Retype the listing found below exactly, but leave out each picture.

RECORDED INFORMATION >>
------------------------------------------------------------------------

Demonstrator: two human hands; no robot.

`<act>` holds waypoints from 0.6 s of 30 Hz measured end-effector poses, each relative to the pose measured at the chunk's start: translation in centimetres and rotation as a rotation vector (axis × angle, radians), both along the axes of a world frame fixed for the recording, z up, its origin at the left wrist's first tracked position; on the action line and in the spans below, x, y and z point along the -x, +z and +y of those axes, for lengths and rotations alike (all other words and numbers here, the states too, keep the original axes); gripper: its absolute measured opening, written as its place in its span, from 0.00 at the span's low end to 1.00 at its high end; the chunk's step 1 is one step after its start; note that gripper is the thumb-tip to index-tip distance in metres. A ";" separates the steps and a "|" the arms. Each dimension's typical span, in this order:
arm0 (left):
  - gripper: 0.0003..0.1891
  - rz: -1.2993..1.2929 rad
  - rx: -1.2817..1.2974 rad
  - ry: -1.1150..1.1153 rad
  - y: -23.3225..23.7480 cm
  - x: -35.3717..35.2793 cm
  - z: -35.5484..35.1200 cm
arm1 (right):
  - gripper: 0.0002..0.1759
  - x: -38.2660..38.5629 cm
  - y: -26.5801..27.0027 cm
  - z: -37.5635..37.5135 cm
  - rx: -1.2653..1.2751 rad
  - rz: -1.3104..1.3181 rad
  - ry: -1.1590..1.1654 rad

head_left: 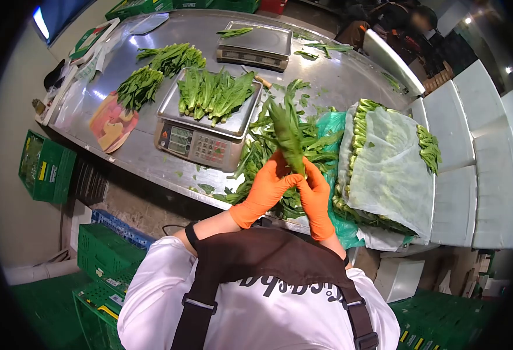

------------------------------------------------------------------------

RESPONSE TO THE TASK >>
Demonstrator: two human hands; no robot.

`<act>` holds waypoints from 0.6 s of 30 Hz measured end-effector poses, each relative to the pose measured at the chunk's start: translation in centimetres and rotation as a rotation vector (axis × angle, radians), both along the axes of a world frame fixed for the recording, z up, its origin at the left wrist's first tracked position; on the action line and in the spans below, x, y and z point along the -x, +z and +y of those axes, for lengths and rotations alike (all other words and numbers here, the states too, keep the original axes); gripper: its absolute measured opening, written as its place in its span, from 0.00 at the span's low end to 1.00 at its high end; the chunk's step 1 is one step after its start; note that gripper is the thumb-tip to index-tip distance in metres. A ";" separates the steps and a "|" the arms. Each dimension's typical span, in this order:
arm0 (left):
  - gripper: 0.0003..0.1891
  - rz: -1.2993..1.2929 rad
  - rx: -1.2817..1.2974 rad
  - ry: -1.1150..1.1153 rad
  - y: -23.3225..23.7480 cm
  - x: -35.3717..35.2793 cm
  - z: -35.5484..35.1200 cm
arm1 (right):
  - gripper: 0.0002..0.1759
  - x: -38.2660..38.5629 cm
  - y: -26.5801..27.0027 cm
  - z: -37.5635..37.5135 cm
  - rx: -1.2653..1.2751 rad
  - rz: -1.3104..1.3181 rad
  - ry: -1.1590..1.1654 rad

head_left: 

Nothing more remains to be added to the answer.